Hi @Donofrio, Nicolai
Welcome to Microsoft Q&A platform.
Thank you for your detailed question about implementing custom rules in Microsoft Purview Data Quality (DQ). I'll address your concerns step-by-step:
- Currently, Purview DQ custom rules are designed to validate rows within the same dataset, focusing on row-level or column-level validation. Unfortunately, referencing other tables is not supported in the custom rules section as of now.
The statement, "The Custom rule enables specifying rules that try to validate rows based on one or more values in that row", confirms that custom rules are limited to single-table validation.
This limitation might stem from Purview's current focus on ensuring data quality within individual datasets rather than implementing cross-dataset validation, which can significantly increase complexity.
As of now, Microsoft has not officially announced plans to support cross-table references in custom rules. However, it's a common feature request, and I recommend submitting or upvoting it on the Azure Feedback Portal to ensure visibility to the product team.
- The Purview expression builder uses a distinct syntax specific to the Data Quality (DQ) module and is not the same as T-SQL or Synapse SQL. Unfortunately, the documentation for this syntax is currently sparse. The expression builder maps directly to the underlying data quality engine, which executes these rules during validation.

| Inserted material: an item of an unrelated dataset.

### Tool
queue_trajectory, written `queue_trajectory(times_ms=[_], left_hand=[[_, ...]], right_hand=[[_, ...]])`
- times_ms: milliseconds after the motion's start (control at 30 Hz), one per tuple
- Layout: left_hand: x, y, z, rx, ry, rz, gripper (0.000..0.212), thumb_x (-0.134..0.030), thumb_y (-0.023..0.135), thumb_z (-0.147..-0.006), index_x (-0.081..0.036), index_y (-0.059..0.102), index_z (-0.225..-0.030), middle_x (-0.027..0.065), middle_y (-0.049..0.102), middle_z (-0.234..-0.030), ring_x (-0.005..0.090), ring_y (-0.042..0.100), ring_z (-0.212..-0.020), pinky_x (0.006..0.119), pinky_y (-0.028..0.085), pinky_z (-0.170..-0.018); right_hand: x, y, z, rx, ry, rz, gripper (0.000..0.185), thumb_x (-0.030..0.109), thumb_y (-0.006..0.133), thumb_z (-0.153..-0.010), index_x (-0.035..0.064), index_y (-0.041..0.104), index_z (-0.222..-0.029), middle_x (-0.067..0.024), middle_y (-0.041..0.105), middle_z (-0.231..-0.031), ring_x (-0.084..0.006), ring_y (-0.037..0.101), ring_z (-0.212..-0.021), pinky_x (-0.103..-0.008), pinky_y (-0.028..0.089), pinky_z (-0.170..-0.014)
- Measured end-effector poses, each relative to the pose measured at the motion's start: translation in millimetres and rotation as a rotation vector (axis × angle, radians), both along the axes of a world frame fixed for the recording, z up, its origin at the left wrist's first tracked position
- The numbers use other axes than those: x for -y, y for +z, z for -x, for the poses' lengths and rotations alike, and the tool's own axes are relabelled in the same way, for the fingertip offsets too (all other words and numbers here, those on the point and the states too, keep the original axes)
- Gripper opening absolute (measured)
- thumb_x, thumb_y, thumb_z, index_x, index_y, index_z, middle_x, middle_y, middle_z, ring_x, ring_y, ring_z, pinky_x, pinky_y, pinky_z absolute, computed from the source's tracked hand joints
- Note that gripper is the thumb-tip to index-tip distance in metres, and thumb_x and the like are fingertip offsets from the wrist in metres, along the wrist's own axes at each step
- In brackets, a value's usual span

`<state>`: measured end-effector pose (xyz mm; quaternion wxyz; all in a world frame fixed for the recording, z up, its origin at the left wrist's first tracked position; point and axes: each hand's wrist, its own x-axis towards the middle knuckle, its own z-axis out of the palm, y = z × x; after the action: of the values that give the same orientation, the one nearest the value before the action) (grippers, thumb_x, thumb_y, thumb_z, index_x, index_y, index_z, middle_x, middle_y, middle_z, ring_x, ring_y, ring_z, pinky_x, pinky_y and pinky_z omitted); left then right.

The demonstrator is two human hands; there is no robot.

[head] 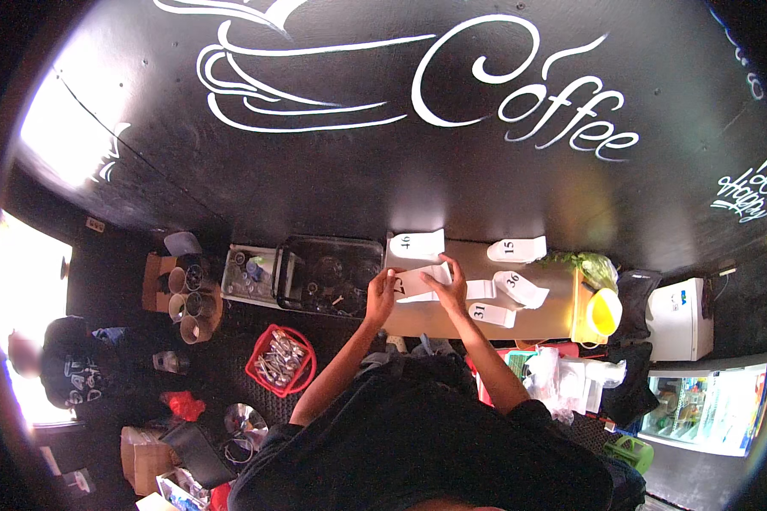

- If referencing other tables is essential, you could preprocess your data outside of Purview (e.g., in Synapse or Azure Data Factory) to create a unified view that includes data from both tables. Then, apply Purview DQ rules on this view.
- For custom rules to work effectively, ensure that:
- The dataset schema in Purview is accurately defined.
- The rule expressions align with the supported syntax in Purview.
- If the syntax or supported functions differ significantly from Synapse, it’s likely because Purview's DQ engine operates independently of Synapse’s SQL runtime.
For clarity on syntax, you can submit a support request via Azure Support. They may provide additional guidance or internal documentation not yet published.
I hope this helps! Let me know if you have any other questions.